I’m not religious. I’ll just put that out there. I do not, all considered, believe in a higher power, or any kind of god. I went to a Church of England primary school, and so when I was little, I did believe in God. When I grew older and started questioning it, I stopped. This wasn’t some traumatic breakdown of faith. I just realised I didn’t believe.
My life has never been made better by imagining that there is a plan, that everything happens for a reason, and actually, sometimes when this is suggested it makes me plain angry. When people die young and someone says ‘everything happens for a reason.’ Don’t give me that shit. Yes, everything happens for a reason: teenagers die in car crashes because they drank too much vodka and drove too fast. That is the reason. I refuse to accept that it is part of some almighty game plan. If it is, that game plan is morally corrupt.

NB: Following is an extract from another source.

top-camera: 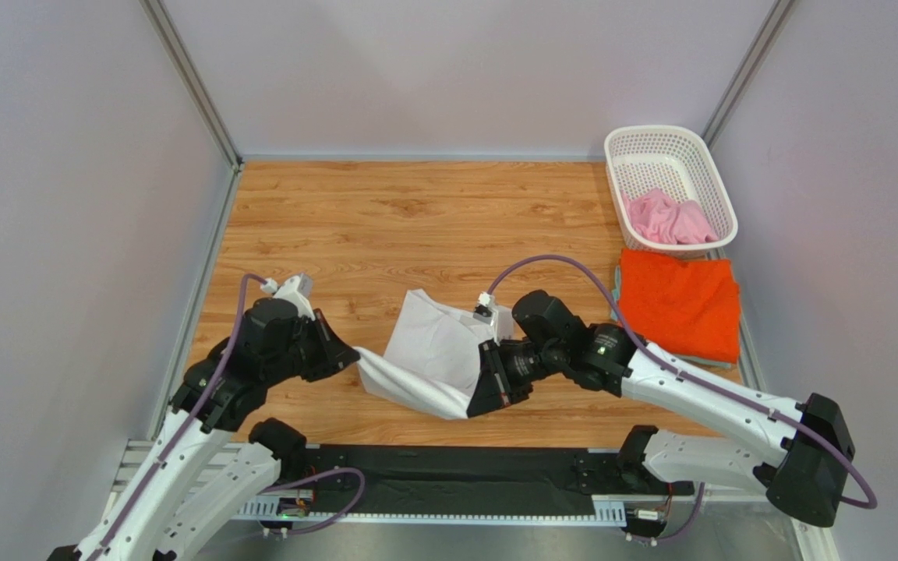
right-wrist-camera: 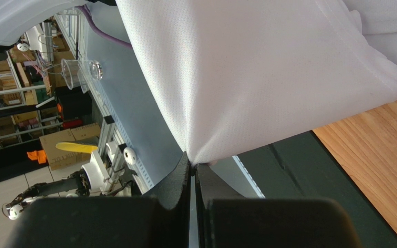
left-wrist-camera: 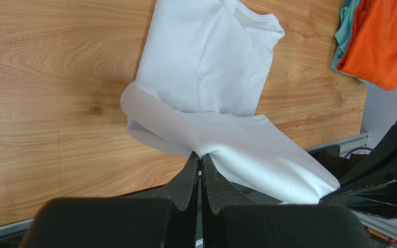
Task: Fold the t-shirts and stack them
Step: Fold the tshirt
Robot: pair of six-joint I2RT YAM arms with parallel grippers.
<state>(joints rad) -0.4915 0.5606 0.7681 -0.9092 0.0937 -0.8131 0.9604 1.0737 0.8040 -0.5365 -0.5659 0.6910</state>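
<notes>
We see the white t-shirt (top-camera: 436, 348) in the middle of the tabletop (top-camera: 419, 222), toward the near edge and between the two arms. Its far part lies flat on the wood, doubled over, and its collar is on the side nearer to the orange t-shirt (top-camera: 679, 306). Its near edge is raised from the wood and stretched like a band between the two pairs of fingers.

The left fingers (left-wrist-camera: 187, 178) are pressed together on the left end of this band. In the left wrist view the cloth comes out right at their tips and runs away to the right, toward the other arm. The right fingers (right-wrist-camera: 181, 173) are also pressed together, and they pinch the right end of the same band. In the right wrist view the cloth spreads upward from their tips like a fan and fills most of the picture. This right end hangs over the black strip (top-camera: 465, 473) that runs along the near edge of the tabletop.

The orange t-shirt lies folded at the right side of the tabletop, well apart from the white one. A teal cloth (left-wrist-camera: 343, 36) shows a little from under its edge. Just behind it, in the far right corner, stands the white lattice basket (top-camera: 653, 132). Inside the basket lies the pink t-shirt (top-camera: 670, 219), crumpled in a heap. We cannot tell if the orange t-shirt touches the basket or only lies just beside it
</notes>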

I have no disrespect for religious people, in general. I have a lot of disrespect for anyone who uses their religion and their beliefs as a vehicle for hatred and selfishness.
I went to midnight mass a few years back. Most of the sermon was one specific idea, rephrased and repeated: 'even though you are a wretch, God loves you and can save you.' My problem with this is that I dislike the assumption that I am a wretch and that I need saving. I looked around the church, at the little old ladies who live in my village, and thought, are they wretches? Do they need saving? Because they seem like some of the loveliest people imaginable. I think I've adopted this view from my mother, who used to say she wasn't best pleased about us singing Amazing Grace at school, because of the 'saved a wretch like me' line, because she didn't believe her children were wretches. (Even though my primary school teachers probably thought I was.)
I don’t have a lot more to say on this unless I’m being asked for my specific views, so I won’t go on.